Mona is almost 24, rootless and emotionally unstable. She makes a living cleaning houses, and in her spare time, she volunteers at a needle exchange, where she falls for a lovable but hygienically challenged addict she dubs Mr. Disgusting. But after a devastating heartbreak, Mona moves to Taos, New Mexico, to start over. There she meets a strange and eclectic mixture of people. There are her neighbors, two New Agers who met while meditating on life’s mysteries in India, wear silk pajamas all day, and compose awful 18-minute-long pieces of music on instruments of their own creation. There’s a housecleaning client whose home is stuffed with hundreds and hundreds of pieces of angel paraphernalia, from statues to ornaments to truly bizarre paintings. There’s a fake psychic who lives in a trailer and has creepy dolls under her bed and . . . might actually really be psychic? Through Mona’s interactions with this odd assortment of people, she searches for her place in the world and comes to terms with her painful past.

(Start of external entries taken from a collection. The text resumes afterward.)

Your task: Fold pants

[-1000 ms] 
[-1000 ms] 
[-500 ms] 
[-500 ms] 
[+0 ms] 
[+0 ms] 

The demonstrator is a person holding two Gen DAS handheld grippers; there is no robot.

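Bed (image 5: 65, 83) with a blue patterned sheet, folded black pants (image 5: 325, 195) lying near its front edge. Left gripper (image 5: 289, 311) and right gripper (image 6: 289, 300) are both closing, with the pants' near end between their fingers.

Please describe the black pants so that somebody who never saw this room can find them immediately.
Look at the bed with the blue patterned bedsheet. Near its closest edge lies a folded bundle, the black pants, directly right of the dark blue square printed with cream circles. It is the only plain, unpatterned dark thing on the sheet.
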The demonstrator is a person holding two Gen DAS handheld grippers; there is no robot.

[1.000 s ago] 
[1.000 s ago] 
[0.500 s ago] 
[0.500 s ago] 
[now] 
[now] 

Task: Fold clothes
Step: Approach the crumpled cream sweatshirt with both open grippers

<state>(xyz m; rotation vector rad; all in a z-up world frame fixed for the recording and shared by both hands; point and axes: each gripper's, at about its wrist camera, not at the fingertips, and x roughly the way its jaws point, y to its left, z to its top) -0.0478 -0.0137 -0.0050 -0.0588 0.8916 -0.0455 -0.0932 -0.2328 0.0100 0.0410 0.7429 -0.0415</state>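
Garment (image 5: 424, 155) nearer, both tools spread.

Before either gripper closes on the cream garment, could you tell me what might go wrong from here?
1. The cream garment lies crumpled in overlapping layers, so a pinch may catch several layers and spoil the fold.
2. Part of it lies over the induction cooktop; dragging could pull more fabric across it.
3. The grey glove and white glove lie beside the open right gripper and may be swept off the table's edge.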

This novel delves into places that seem hopeless or abject: the flophouse, the dive bar, the trailer park. Jen Beagin populates them with people who are damaged and hurting and strange, but also achingly human, striving for meaning or love or survival. Their collective story is as deeply funny as it is deeply sad; it is heart-wrenching, fresh, and weird in a wonderful way.

Joshua Ferris said, “This book invaded my dreams.” After I finished it, I told a friend it was haunting me. I meant it in the best possible way. The characters, their lives, their hopes and sadness had crawled into my heart and the recesses of my mind and I couldn’t get them out. I found myself sitting at my desk thinking about the psychic and her past heartbreak. Thinking about Mr. Disgusting struggling to get clean and writing a journal entry imagining he’s in a plane approaching his favorite island, but the plane is running out of fuel. Thinking about Mona hiding letters to a higher power under rocks in clients’ backyards. The details with which Beagin paints these characters’ lives are so specific, so singular and unique, they feel alive. Once you meet them, they’ll be with you for a long, long time.